## What to produce:
The expected answer is the set of lines in the data below between the line holding "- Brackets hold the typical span" and the line holding "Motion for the", inclusive, written out exactly.

## Exercise data:
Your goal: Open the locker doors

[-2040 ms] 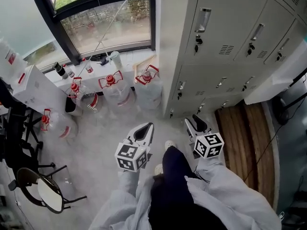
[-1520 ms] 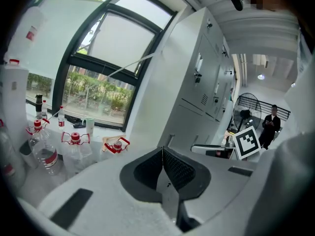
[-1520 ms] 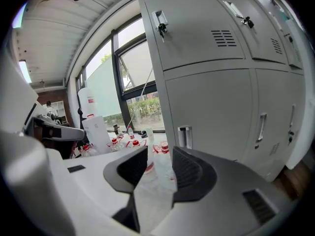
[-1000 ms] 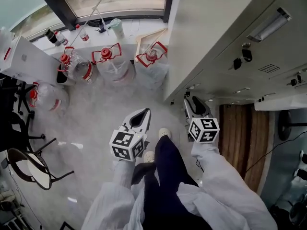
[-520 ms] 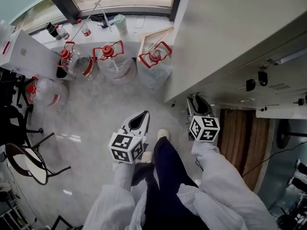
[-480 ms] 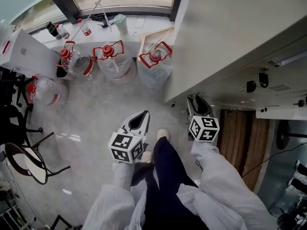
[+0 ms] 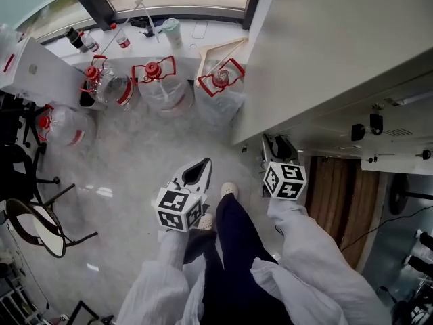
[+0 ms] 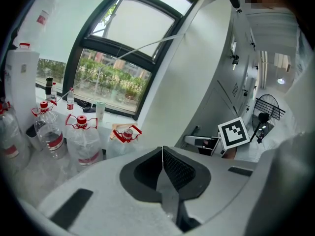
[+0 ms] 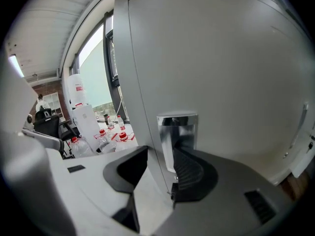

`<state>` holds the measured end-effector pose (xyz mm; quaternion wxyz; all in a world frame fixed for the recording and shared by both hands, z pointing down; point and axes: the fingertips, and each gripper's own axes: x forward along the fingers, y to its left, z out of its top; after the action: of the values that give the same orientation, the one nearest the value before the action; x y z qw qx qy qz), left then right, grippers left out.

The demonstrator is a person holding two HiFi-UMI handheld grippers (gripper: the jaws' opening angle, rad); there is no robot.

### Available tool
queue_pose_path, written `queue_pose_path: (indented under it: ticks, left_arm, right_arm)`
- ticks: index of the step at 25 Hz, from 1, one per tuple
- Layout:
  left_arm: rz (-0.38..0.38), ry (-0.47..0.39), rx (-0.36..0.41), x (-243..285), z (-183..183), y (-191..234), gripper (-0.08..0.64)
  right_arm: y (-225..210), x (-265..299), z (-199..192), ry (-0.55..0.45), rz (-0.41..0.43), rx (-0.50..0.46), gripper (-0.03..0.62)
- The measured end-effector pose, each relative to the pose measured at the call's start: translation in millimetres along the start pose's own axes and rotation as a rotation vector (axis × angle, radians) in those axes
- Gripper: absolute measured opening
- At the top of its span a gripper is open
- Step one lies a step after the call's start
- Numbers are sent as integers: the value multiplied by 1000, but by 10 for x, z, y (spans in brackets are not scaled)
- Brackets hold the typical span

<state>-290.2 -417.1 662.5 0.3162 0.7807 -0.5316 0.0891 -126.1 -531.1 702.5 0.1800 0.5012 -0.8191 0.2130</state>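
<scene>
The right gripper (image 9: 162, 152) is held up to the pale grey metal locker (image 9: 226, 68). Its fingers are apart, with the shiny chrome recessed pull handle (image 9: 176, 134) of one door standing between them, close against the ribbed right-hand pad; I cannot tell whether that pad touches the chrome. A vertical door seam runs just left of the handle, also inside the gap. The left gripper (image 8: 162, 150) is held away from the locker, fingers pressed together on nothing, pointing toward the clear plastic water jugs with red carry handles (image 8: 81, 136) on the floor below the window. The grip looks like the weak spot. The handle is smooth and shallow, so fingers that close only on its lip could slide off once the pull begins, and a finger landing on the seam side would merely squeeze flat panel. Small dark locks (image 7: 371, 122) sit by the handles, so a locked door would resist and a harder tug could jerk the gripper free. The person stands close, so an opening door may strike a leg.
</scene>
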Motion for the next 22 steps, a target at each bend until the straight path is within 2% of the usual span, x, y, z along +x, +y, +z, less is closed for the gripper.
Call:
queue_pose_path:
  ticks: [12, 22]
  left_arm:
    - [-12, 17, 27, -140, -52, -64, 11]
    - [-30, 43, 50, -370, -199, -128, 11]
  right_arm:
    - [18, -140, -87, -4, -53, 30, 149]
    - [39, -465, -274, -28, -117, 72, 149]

## Reply to the task:
- Brackets hold the typical span

<state>-290.2 -417.1 662.5 0.3162 0.7807 -0.5316 0.0891 -126.1 -531.1 702.5 0.1800 0.5012 -0.8191 0.2130</state>
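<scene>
The right gripper (image 9: 162, 152) is held up to the pale grey metal locker (image 9: 226, 68). Its fingers are apart, with the shiny chrome recessed pull handle (image 9: 176, 134) of one door standing between them, close against the ribbed right-hand pad; I cannot tell whether that pad touches the chrome. A vertical door seam runs just left of the handle, also inside the gap. The left gripper (image 8: 162, 150) is held away from the locker, fingers pressed together on nothing, pointing toward the clear plastic water jugs with red carry handles (image 8: 81, 136) on the floor below the window. The grip looks like the weak spot. The handle is smooth and shallow, so fingers that close only on its lip could slide off once the pull begins, and a finger landing on the seam side would merely squeeze flat panel. Small dark locks (image 7: 371, 122) sit by the handles, so a locked door would resist and a harder tug could jerk the gripper free. The person stands close, so an opening door may strike a leg.
</scene>
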Motion for the next 22 steps, a target at each bend until the straight path is within 2% of the usual span, x, y, z along +x, +y, +z, less is closed for the gripper.

The work on this exercise is now complete.